I've written some slap-dash utils for my own use in creating and cleaning crossword dictionaries (primarily for use with Crossfire)
This repo contains a handful of utils that can be invoked via:
./script.py <command> <args>
Most commands take a filename
arg; this should be the path to a file containing a newline-separated list of raw entries to be manipulated. (Copy+paste these off the Internet, fetch via an API, scrape a website, whatever.)
Dedupe the list at $FILENAME, output to a new file.
Output all the elements in file1 that are not in file2.
(NB: not a true diff, as it is a) unidirectional and b) ignores word scores and order in which they appear.)

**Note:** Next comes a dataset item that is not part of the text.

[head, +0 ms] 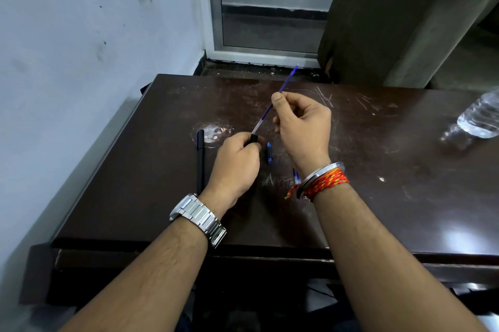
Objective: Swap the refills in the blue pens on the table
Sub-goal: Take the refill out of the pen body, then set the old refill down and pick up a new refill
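My right hand (302, 126) pinches a thin blue refill (287, 80) that slants up and away over the dark table (378, 196). The refill's lower, clear end sits at the mouth of a black pen barrel (253, 139) gripped in my left hand (237, 164). A second dark pen (200, 159) lies flat on the table just left of my left hand. A small blue pen part (269, 153) lies between my hands. Another blue piece (296, 177) shows partly behind my right wrist.
A clear plastic water bottle (478, 118) lies at the table's right edge. A white wall runs close along the left side. A glass door and a dark curtain stand behind the table's far edge.
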`<state>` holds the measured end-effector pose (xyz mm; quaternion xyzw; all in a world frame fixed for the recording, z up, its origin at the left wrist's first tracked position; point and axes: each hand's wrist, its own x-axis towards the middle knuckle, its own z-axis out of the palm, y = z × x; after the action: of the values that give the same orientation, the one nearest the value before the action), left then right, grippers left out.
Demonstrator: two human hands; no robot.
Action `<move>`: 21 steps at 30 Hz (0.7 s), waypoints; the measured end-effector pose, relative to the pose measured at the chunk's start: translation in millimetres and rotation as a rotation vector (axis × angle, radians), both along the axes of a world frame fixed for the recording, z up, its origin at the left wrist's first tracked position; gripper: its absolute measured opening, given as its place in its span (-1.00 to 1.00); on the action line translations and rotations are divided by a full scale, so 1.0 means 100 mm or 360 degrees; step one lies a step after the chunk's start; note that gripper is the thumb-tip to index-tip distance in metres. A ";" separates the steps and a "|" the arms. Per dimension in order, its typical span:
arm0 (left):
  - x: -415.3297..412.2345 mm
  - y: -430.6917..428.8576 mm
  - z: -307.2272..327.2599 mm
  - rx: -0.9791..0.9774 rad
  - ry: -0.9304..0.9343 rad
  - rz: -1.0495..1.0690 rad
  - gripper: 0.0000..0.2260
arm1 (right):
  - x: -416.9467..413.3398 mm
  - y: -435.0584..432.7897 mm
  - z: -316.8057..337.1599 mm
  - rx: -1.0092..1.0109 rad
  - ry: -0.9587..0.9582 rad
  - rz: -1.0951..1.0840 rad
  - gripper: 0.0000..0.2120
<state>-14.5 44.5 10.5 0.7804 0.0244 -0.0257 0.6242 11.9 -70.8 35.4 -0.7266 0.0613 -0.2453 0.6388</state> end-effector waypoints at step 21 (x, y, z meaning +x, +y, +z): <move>0.05 0.02 -0.11 -0.0226 -0.0155 0.0144 -0.85 | -0.02 -0.25 0.07 -0.0376 0.0413 -0.0169 -0.67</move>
<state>-9.1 46.7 -0.7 0.7327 0.0274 0.0386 0.6789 9.4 -96.3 42.0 -0.8180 0.1523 -0.1883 0.5218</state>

Most useful on lists of names. For the list at $FILENAME, generate crossword candidates for each entry: specifically, every individual (space-separated) element of the entry (if not already an accepted Crossfire word), and every pairwise combination of sequential elements. Output to a new file.
E.g. the name John Philip Sousa
would generate candidates: John Philip Sousa
, John
, Philip
, Sousa
, John Philip
, Philip Sousa
.
For the list at $FILENAME, query the Wikimedia Pageview API to get the views-per-month of each entry's Wikipedia page (since Jan. 2019), and output a sorted list to a new file. I use this as a proxy for how well-known an entry is.

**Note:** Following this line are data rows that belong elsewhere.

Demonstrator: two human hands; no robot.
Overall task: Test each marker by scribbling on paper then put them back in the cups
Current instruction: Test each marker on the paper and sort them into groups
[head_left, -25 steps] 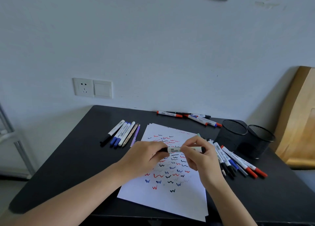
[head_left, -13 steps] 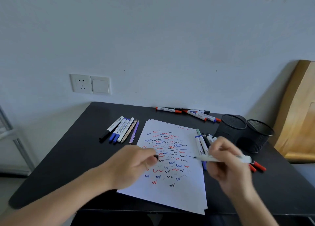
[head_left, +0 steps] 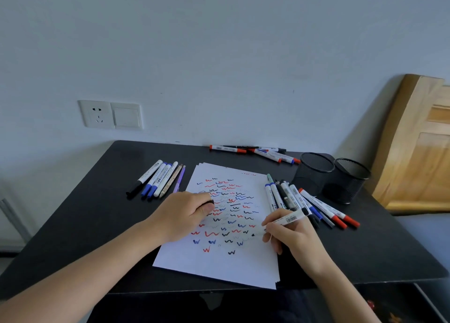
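Marker [head_left: 287, 220] touches paper [head_left: 219, 265] — right hand [head_left: 293, 238] grips (cap [head_left: 209, 203], seemingly, in left hand [head_left: 182, 213]).

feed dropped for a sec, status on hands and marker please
Left hand holds black cap, resting on paper. Right hand grips uncapped marker, tip at paper. Nothing in the way; no markers stick out of the cups.

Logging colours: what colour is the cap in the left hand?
Black cap, clearest in the head view.
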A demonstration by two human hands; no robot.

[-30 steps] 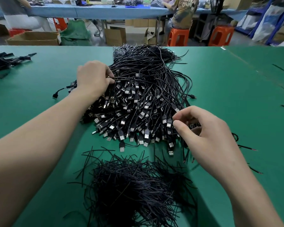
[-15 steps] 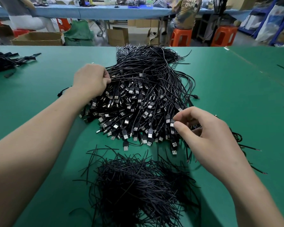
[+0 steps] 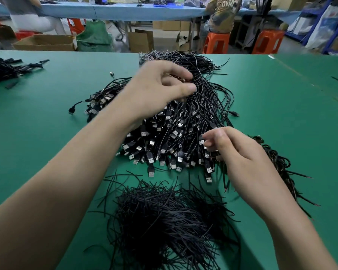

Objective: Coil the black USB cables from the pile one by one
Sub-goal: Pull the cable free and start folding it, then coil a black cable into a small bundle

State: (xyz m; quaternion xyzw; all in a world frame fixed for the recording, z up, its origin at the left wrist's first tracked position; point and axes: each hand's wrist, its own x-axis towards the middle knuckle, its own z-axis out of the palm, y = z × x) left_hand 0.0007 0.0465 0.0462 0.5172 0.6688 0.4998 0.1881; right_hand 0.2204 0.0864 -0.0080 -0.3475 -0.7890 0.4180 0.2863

Recommend usage: remove (or manually vet) all entries with < n views-per-month (where n is an arbitrary number, I use 10,000).

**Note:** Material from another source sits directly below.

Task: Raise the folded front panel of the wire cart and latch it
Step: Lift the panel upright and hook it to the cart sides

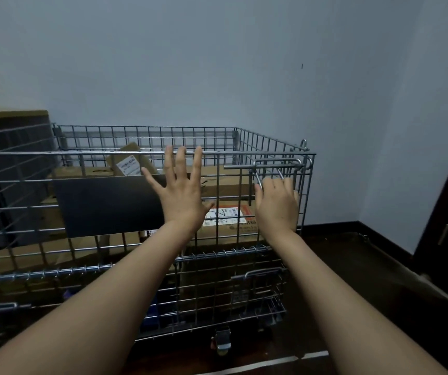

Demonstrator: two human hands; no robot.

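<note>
We see the front panel [125, 190] of the wire cart [260, 142] standing up in front of us, with its top bar just at our fingertips. Our left hand [182, 190] lies flat against the panel near the middle, fingers spread wide and pointing up, the tips reaching the top bar. Our right hand [277, 204] is over by the panel's right edge, just beside the corner of the cart. Its fingers are curled around the bent wire loop of the latch [274, 169], which sits right under the top bar and touches the corner post. The two hands are apart, with a few squares of wire between them. A dark flat plate [104, 204] hangs on the panel to the left of our left hand. Behind the wire we see cardboard boxes [225, 185] stacked inside the cart, some with white labels. Lower down, a coiled wire hinge [217, 254] runs across the front, and the bottom half of the cart sits below it. To the right of the cart there is bare dark floor [352, 266] and a pale wall [244, 63], so there is room on that side. Both our arms reach straight out and a bit up, with bare forearms.
</note>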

For the list at $FILENAME, present each entry and let user indicate with y/n
whether to keep that entry. Output the approved entries to a new list. (If you need to stop the vet partway through, your progress will be saved in an interim file.)
Useful for combing through a list of spotty data and deciding what to keep.
For the list at $FILENAME, present each entry and let user indicate (in broad strokes) a score for that entry. Output the results to a new list. (If you need to stop scoring partway through, your progress will be saved in an interim file.)
- Digits 1->9 correspond to a score of 10, 20, 30 etc.
- 0 --> 100
- x --> score of 0 (probably you want to go through after and remove these)
- q (for question) --> score of 1 (mark this as "revisit later")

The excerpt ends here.